First-time GPs should put ‘every dime you have’ in first fund: panelist

How much is enough to represent sufficient “skin in the game” as it relates to a new private equity manager’s monetary commitment to his or her own fund?

That was a question posed at Buyouts Insider’s Emerging Manager Connect conference in New York this week.

The answer? “Effectively, you should mortgage your house, you should put every dime you have into that fund,” said Andre Rice, president of Muller & Monroe Asset Management, who spoke on a panel at the conference.

“I’m not asking someone to impoverish themselves and risk their ability to feed their family [but] I have to believe that if this thing fails, I want you at home sobbing,” Rice said.

The ultimate question: “Is the team putting in enough money so I know … they’re really worried about the portfolio. We put in a lot of money and they put in a little, relatively speaking. We expect them to write big checks—relative to their net worth.”

GP commitment has long been a major concern of limited partners who invest money in private equity funds. GP commitments generally fall in a range from 1 to 5 percent of total commitments, according to Buyouts Insider’s PE/VC Partnership Agreements Study 2018/2019.

Only 7 percent of North American GP respondents made contributions of 5.1 to 10 percent, while 10 percent of such GPs made commitments of more than 10 percent, the study found.

GPs make such commitments either in cash or in a representative way by waiving management fees for LPs. The waiver converts management fees paid by LPs to be used to fund the GP commitment. This helps with a GP’s tax bill because management fees are taxed as regular income, while the GP commitment is treated at the lower capital gains rate.

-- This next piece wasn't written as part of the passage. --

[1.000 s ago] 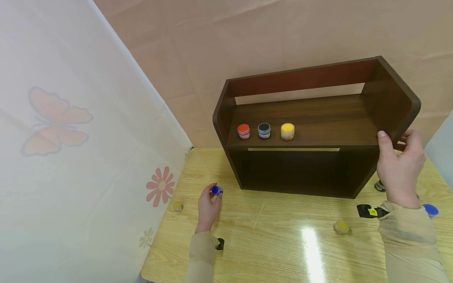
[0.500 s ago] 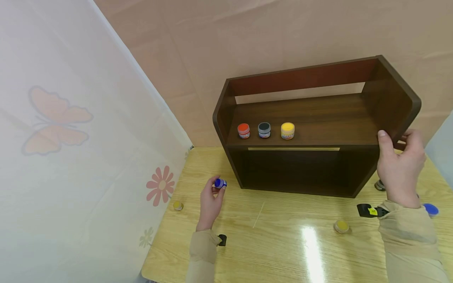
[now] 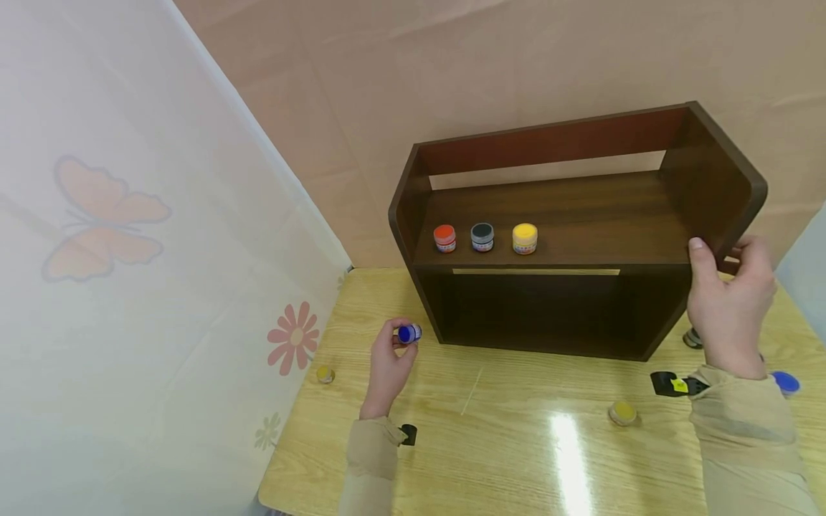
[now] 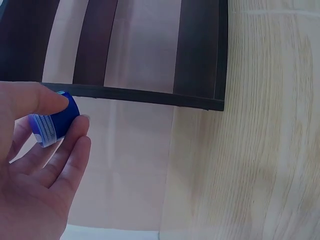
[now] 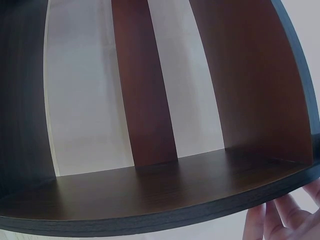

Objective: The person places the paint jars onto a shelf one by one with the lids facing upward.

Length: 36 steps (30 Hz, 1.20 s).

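left hand [image 3: 389, 367] pinches blue jar [image 3: 409, 334] | nearer shelf [image 3: 606, 222] than earlier | right hand [image 3: 732, 308] grips shelf

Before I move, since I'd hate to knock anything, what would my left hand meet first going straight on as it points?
Most likely the dark shelf unit's left side panel, with the blue jar in your left hand leading the way. The gap is hard to judge.
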Available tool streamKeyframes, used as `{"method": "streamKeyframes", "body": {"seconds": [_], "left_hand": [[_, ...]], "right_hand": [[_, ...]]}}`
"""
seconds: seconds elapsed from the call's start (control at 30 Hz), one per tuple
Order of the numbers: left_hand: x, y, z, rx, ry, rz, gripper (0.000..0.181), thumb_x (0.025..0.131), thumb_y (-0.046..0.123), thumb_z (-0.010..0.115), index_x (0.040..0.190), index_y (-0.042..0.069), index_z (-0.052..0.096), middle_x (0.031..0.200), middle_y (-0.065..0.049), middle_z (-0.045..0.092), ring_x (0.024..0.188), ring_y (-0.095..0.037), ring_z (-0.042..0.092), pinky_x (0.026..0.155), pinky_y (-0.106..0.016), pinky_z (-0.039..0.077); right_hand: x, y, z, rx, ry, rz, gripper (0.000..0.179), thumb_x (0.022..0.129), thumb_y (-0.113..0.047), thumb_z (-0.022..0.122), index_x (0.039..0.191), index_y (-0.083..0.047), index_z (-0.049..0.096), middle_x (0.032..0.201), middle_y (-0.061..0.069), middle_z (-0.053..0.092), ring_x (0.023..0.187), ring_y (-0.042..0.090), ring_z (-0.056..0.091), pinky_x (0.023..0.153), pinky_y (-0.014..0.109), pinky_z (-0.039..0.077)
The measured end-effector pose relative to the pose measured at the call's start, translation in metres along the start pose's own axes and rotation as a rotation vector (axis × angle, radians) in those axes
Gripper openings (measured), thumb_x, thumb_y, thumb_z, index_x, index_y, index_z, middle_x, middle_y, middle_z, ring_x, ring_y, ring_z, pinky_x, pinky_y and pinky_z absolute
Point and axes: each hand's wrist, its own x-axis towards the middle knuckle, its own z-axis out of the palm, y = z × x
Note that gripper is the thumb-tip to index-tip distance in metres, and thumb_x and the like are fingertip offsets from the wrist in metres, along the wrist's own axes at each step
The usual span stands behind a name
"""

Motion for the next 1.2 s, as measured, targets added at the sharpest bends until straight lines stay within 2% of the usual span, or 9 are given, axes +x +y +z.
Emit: {"method": "streamKeyframes", "body": {"seconds": [0.13,0.27,0.4,0.6,0.67,0.9,1.03,1.2], "left_hand": [[-0.001,0.003,0.002,0.012,0.008,0.012,0.032,0.088,0.001,0.079,0.114,0.009,0.063,0.110,-0.006,0.067,0.082,-0.018,0.065,0.075,-0.039,0.057],[0.000,0.007,0.004,0.026,0.005,0.033,0.024,0.091,0.010,0.078,0.110,0.010,0.064,0.104,-0.003,0.068,0.079,-0.016,0.064,0.070,-0.033,0.055],[0.000,0.013,0.005,0.035,0.004,0.057,0.023,0.093,0.009,0.076,0.112,0.007,0.064,0.106,-0.003,0.068,0.081,-0.016,0.064,0.071,-0.031,0.054],[0.002,0.023,0.007,0.016,0.008,0.100,0.025,0.094,0.006,0.074,0.116,0.003,0.063,0.111,-0.012,0.069,0.093,-0.022,0.066,0.078,-0.049,0.056],[0.003,0.026,0.007,0.003,0.008,0.103,0.027,0.094,0.005,0.073,0.118,0.003,0.062,0.113,-0.014,0.069,0.095,-0.023,0.066,0.079,-0.051,0.055],[0.004,0.041,0.007,-0.002,-0.008,0.088,0.033,0.093,0.007,0.075,0.121,0.004,0.058,0.117,-0.008,0.068,0.102,-0.021,0.066,0.086,-0.039,0.055],[0.004,0.048,0.008,0.000,-0.031,0.107,0.036,0.092,0.008,0.077,0.122,0.005,0.056,0.122,-0.007,0.068,0.104,-0.020,0.066,0.087,-0.040,0.055],[0.006,0.059,0.007,0.004,-0.063,0.130,0.036,0.089,0.011,0.082,0.118,0.011,0.062,0.120,-0.001,0.070,0.099,-0.018,0.067,0.086,-0.038,0.055]], "right_hand": [[0.000,0.001,0.001,-0.001,0.000,0.004,0.020,0.098,-0.028,0.065,0.117,-0.022,0.065,0.099,-0.025,0.050,0.084,-0.007,0.049,0.079,0.018,0.035],[0.000,0.001,0.000,-0.001,-0.010,0.020,0.020,0.099,-0.028,0.065,0.118,-0.024,0.064,0.100,-0.025,0.049,0.085,-0.006,0.048,0.079,0.019,0.034],[0.000,0.001,0.000,0.002,-0.015,0.025,0.019,0.099,-0.027,0.064,0.118,-0.024,0.063,0.101,-0.024,0.049,0.086,-0.005,0.048,0.079,0.019,0.034],[0.000,0.000,-0.001,-0.006,-0.027,0.038,0.021,0.099,-0.028,0.063,0.120,-0.024,0.063,0.102,-0.025,0.048,0.088,-0.005,0.048,0.079,0.020,0.034],[0.000,0.000,-0.001,-0.011,-0.032,0.042,0.021,0.100,-0.028,0.063,0.120,-0.025,0.062,0.102,-0.025,0.048,0.088,-0.005,0.047,0.079,0.020,0.034],[0.001,0.001,0.000,0.003,-0.018,0.032,0.020,0.099,-0.028,0.064,0.118,-0.025,0.063,0.101,-0.024,0.050,0.087,-0.005,0.048,0.079,0.019,0.034],[0.001,0.001,0.000,0.000,-0.016,0.035,0.021,0.099,-0.028,0.064,0.119,-0.024,0.064,0.101,-0.025,0.050,0.087,-0.005,0.048,0.079,0.020,0.034],[0.000,0.000,-0.001,-0.011,-0.027,0.048,0.022,0.099,-0.029,0.063,0.121,-0.024,0.063,0.102,-0.025,0.049,0.088,-0.005,0.048,0.078,0.020,0.033]]}}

Institutional Limited Partners Association doesn’t recommend a GP commitment size, but does advocate that GPs make their commitments in cash rather than through management fee waivers.

“I think the inability of young GPs to commit sizable dollar amounts to their funds is a major reason why people don’t commit to first-time funds,” Jim Bethea, chief investment officer at University of Iowa Center for Advancement, said in a separate email.

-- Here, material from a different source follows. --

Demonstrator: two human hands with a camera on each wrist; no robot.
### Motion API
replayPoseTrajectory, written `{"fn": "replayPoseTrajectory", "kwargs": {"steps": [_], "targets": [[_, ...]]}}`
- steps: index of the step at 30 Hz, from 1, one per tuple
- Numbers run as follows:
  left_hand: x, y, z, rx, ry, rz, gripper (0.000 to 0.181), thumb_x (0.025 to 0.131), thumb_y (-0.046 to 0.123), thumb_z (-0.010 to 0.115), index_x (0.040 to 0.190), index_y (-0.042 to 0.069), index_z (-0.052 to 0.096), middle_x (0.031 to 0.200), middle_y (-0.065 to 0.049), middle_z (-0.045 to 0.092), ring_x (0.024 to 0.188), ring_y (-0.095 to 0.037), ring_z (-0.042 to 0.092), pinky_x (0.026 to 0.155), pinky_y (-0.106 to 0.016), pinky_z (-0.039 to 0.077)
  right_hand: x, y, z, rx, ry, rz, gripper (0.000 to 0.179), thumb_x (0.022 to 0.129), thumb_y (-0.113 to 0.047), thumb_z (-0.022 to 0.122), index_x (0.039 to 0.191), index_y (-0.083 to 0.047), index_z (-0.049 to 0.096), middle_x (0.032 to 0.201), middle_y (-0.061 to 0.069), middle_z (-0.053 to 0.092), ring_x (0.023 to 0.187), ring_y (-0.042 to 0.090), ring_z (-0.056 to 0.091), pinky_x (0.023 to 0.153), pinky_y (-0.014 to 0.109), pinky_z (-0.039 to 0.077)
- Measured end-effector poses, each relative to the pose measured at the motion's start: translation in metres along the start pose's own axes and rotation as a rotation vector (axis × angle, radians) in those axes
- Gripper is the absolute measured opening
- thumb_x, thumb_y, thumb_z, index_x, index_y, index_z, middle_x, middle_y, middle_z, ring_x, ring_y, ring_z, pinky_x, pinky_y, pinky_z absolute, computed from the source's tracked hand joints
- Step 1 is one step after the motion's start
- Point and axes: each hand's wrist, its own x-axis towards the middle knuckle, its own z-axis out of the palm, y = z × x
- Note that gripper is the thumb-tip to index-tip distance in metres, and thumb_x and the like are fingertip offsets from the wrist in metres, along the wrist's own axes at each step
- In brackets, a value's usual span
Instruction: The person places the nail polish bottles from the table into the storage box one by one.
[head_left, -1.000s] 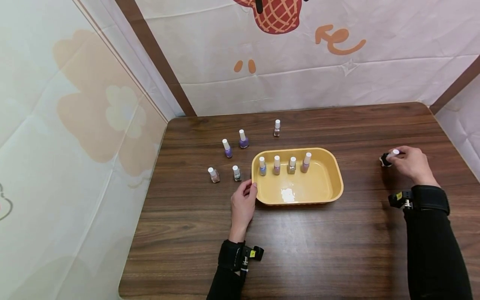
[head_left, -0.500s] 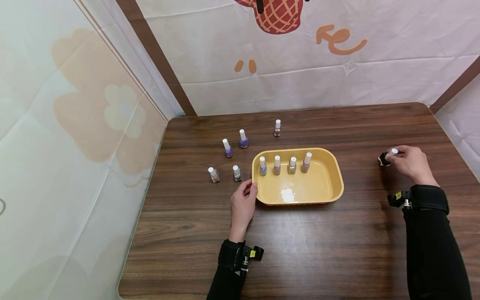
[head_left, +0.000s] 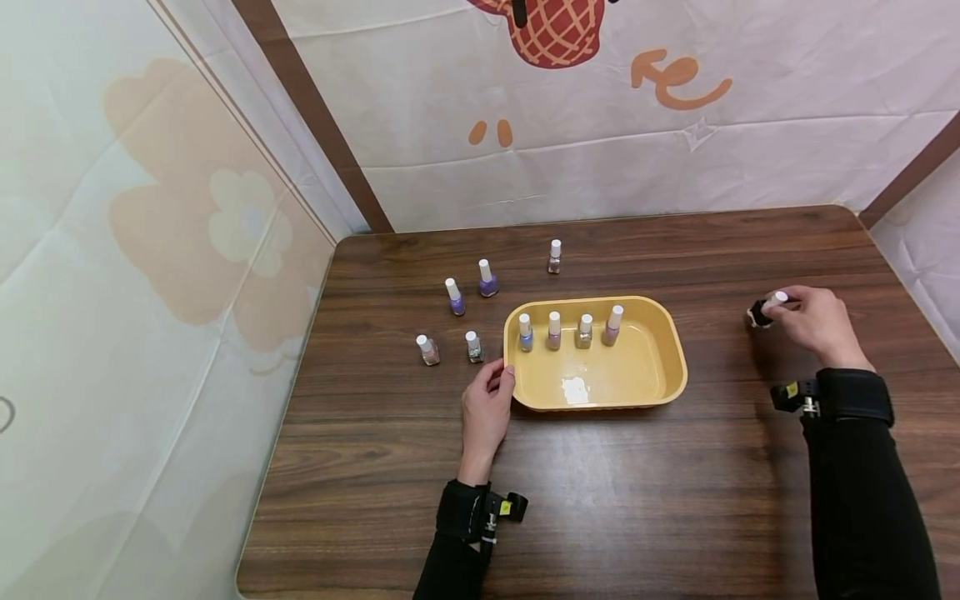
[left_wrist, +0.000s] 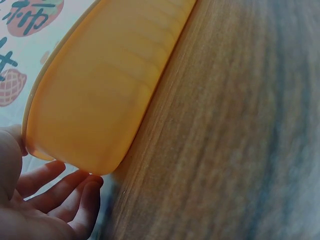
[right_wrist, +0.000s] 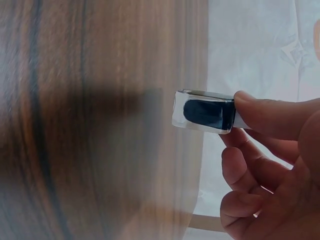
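Note:
My right hand [head_left: 821,325] pinches a small nail polish bottle [right_wrist: 207,112] by its white cap, between thumb and fingers, at the right side of the table. The bottle is clear glass with very dark polish inside, and it is tilted, base toward the left in the head view. My left hand [head_left: 486,412] grips the left end of a yellow tray [head_left: 637,375], thumb at the rim and fingertips against the outer wall [left_wrist: 90,100]. Inside the tray several white-capped nail polish bottles, among them a blue one [head_left: 526,337], stand in a row along the back.
Left of the tray, on the brown table [head_left: 360,467], stand two purple polish bottles [head_left: 488,283], a pinkish one [head_left: 429,353] and a glittery one [head_left: 475,350]. Another bottle [head_left: 554,262] is behind the tray. A printed cloth [head_left: 420,192] hangs behind the table.
My right hand has moved a little left and away from me, carrying the dark nail polish bottle along. The left hand and the tray have stayed in place.

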Motion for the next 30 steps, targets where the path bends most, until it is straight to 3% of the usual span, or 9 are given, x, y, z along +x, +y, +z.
{"fn": "replayPoseTrajectory", "kwargs": {"steps": [30], "targets": [[0.000, 0.002, -0.001, -0.006, -0.007, -0.014, 0.031, 0.095, 0.031, 0.060, 0.117, 0.011, 0.068, 0.106, -0.008, 0.071, 0.098, -0.018, 0.068, 0.084, -0.033, 0.057, 0.003, -0.035, 0.008, 0.014, -0.005, -0.066, 0.035, 0.098, -0.024, 0.054, 0.112, 0.007, 0.061, 0.094, 0.031, 0.065, 0.075, 0.034, 0.058, 0.058, 0.032, 0.038]]}}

“Too many people are worried about “more than X%” rather than how much of the GP’s liquid net worth is committed. LPs have to remember that Fund I will probably not be paying [carried interest] to the GP when they have to raise Fund II as well. Don’t get me wrong, larger GP commits are better than smaller ones but if we are truly partners we need to have a more in-depth conversation than what percentage is the GP commit. If its below 1 percent, then you are probably raising too much money.”

The size of the check also varies depending on the amount of wealth a founder has amassed. Someone who has made millions working for years at a large established firm might put in a big GP commitment, but the concern then becomes that the fund is just a mechanism for wealth management, said Ed Powers, managing director at HarbourVest Partners who works with emerging managers. Powers also spoke on the panel at the conference.

“We want people on that edge who have that hunger,” Powers said.